_The problem_
Tell me, please, how many lines in the records below include the word "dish". Give no more than the number.

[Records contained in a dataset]
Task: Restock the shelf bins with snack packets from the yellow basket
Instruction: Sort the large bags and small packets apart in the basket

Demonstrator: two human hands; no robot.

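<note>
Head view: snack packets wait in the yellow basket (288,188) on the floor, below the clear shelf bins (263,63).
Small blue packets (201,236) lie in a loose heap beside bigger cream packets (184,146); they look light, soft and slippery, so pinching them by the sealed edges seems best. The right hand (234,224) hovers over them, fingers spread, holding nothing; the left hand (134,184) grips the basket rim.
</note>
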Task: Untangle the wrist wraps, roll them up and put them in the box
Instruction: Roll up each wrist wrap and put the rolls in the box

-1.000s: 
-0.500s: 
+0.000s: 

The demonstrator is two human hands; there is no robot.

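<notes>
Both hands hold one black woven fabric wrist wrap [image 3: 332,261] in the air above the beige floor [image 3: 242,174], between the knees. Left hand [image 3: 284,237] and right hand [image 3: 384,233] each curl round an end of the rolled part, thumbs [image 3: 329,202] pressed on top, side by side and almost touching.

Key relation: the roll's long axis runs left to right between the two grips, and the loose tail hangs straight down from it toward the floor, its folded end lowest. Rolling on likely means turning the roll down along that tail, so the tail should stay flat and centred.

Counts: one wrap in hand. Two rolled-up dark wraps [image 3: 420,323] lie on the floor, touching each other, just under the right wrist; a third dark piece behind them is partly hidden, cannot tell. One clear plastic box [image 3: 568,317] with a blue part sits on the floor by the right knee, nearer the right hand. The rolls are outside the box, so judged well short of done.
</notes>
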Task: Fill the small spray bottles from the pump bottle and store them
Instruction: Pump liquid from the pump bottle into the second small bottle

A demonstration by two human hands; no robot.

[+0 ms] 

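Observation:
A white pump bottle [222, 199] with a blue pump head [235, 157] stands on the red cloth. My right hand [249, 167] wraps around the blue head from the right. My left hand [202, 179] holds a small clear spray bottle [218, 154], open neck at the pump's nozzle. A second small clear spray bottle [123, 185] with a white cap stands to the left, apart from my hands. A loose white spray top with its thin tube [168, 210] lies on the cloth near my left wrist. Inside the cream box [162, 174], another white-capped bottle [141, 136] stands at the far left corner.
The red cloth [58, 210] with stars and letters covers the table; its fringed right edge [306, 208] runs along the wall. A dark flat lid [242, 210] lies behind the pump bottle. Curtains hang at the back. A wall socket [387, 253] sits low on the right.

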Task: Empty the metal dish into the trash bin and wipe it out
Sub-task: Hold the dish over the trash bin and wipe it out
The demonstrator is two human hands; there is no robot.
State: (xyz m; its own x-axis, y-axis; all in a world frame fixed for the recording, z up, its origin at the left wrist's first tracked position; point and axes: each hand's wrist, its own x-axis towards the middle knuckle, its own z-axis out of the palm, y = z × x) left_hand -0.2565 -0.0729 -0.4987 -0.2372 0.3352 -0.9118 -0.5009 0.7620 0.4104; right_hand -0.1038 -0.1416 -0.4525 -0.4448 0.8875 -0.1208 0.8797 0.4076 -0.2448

_Task answer_
2